山城を守る久我蒼真には、兵が三十人しか残っていなかった。兵庫が差し出した帰順契約には、開門すれば部下も領民も助けるとある。さらに、主君が蒼真を反逆者として切り捨てたという書状まで添えられていた。
蒼真は絶望し、血判を押した。
門を開けた直後、部下は皆殺し。帰順契約は「蒼真が自ら謀反を認めた証拠」として天下へ示され、彼の一族まで処刑された。

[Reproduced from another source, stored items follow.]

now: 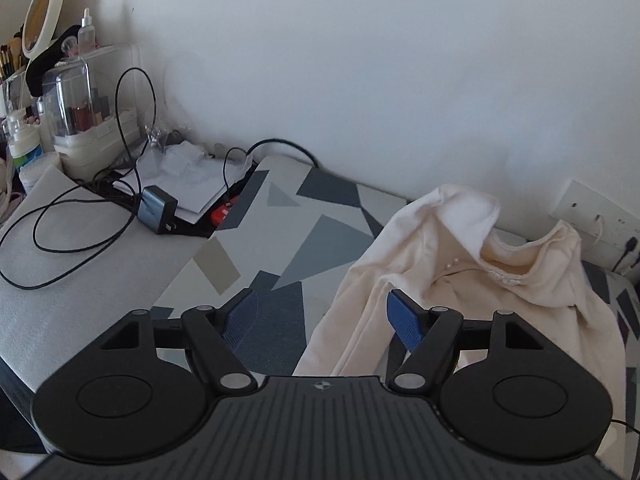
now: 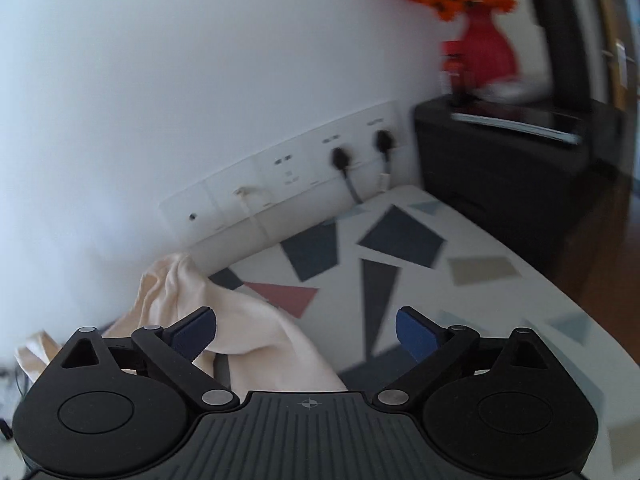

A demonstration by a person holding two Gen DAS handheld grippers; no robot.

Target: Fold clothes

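One cream garment (image 1: 460, 280), two grippers (image 1: 322, 318) (image 2: 306, 334), one charger (image 1: 156, 210).

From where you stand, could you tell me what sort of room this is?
Probably a bedroom or dressing corner at home: a makeup organizer, a round mirror and a cream top on a patterned table.

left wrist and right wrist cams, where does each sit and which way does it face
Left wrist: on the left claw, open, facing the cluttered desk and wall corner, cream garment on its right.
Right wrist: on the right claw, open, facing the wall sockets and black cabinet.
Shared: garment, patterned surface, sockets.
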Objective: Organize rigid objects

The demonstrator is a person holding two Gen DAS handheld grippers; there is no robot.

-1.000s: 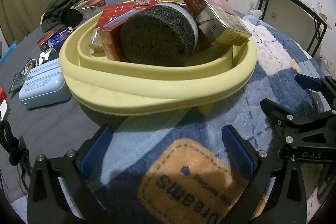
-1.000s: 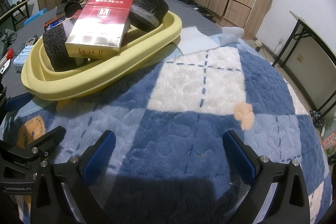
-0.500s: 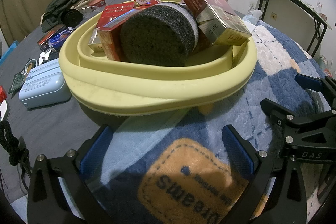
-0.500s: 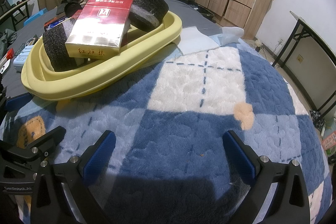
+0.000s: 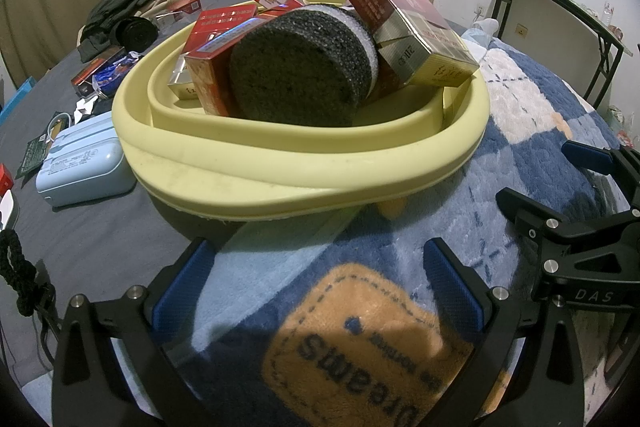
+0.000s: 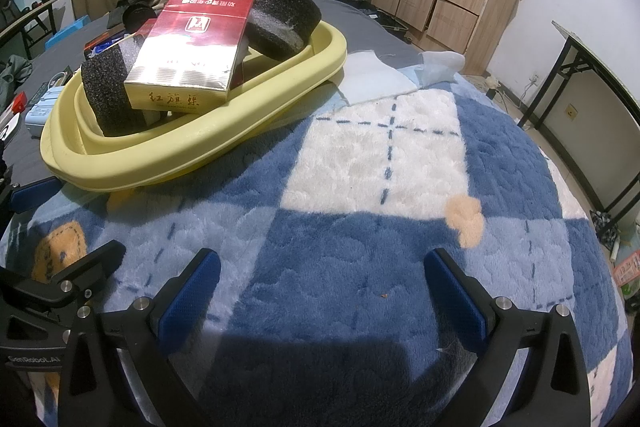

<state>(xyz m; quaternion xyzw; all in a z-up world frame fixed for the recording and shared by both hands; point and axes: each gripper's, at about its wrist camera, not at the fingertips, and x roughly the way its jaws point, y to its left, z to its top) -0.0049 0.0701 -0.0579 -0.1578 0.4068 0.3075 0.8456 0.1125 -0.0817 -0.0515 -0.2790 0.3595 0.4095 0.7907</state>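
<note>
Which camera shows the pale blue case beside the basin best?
The left wrist view: the pale blue case lies in full sight beside the yellow basin. The right wrist view catches only a sliver past the basin's far rim.

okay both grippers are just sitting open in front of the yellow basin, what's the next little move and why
Probably ease the left gripper toward the pale blue case lying on the grey sheet beside the yellow basin. The basin already holds the red boxes and black foam rolls, the case lies outside it, and both grippers are open and empty.
</note>
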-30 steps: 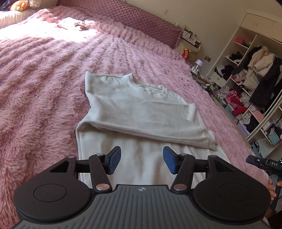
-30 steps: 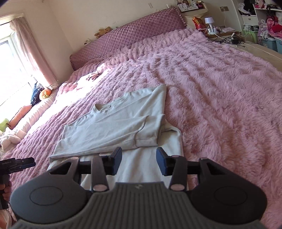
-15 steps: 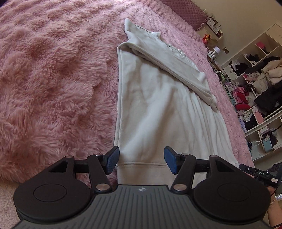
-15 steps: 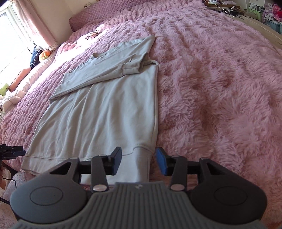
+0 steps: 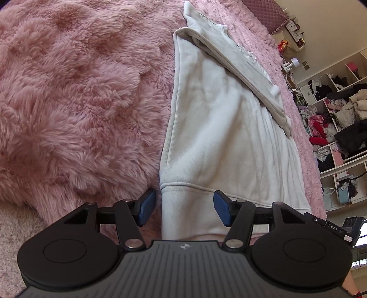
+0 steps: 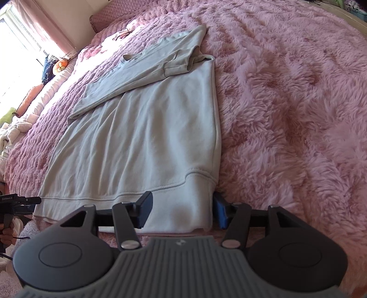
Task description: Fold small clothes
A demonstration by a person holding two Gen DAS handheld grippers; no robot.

火を放たれた天守で腹を切った次の瞬間、蒼真の指には筆が戻っていた。
同じ雨。同じ硯。同じ折れた軍扇。兵庫は、勝利を確信した顔で血判欄を指す。
「忠義で腹は膨れぬ。生きたければ、名を書け」
前回、蒼真は主君の書状を何度も読み、最後には信じた。
今は紙を灯火へ透かす。主家の正式な書状には、漉き込まれた三つ葉が影になる。だがこの紙に見えるのは、敵家の蔵紙を示す五本線。
「これは偽物だ」
兵庫の笑みが消えた。
「敗軍の将が、見苦しいぞ」
「なら、なぜ主君の花押に左払いがない?」
蒼真は偽書を硯へ沈めた。墨が流れると、その下から薄い下書きが現れる。《久我、必ず開門す》。兵庫自身が練習した跡だ。
天守に詰めていた老書役が目を見開く。
「偽造の筆癖、使者殿の通行札と同じにございます」
兵庫は短刀へ手を伸ばした。蒼真の筆が先に動く。
帰順契約の署名欄へ、彼は一文字だけ書いた。
《否》
「愚かな。夜明けには総攻めだ!」
「夜明けまで待つ必要はない」
蒼真は折れた軍扇を窓から投げた。それは降伏の合図ではない。前の人生で、主君の援軍が谷に潜んでいたと後から知った。折れ扇は「敵使者を確保せよ」の合図だったのだ。
谷から法螺貝が三度鳴る。
兵庫の顔が青ざめる。城下に火が連なり、敵軍の背後へ主家の旗が立ち上がった。
前の人生では、この時刻、城門の閂が外される音がした。
今、聞こえたのは逆だった。
門兵が太い閂をもう一本差し込み、叫ぶ。
「御主君より伝令! 久我蒼真の忠節、疑う者なし!」
偽書の上で、《否》の一字だけが鮮やかに残った。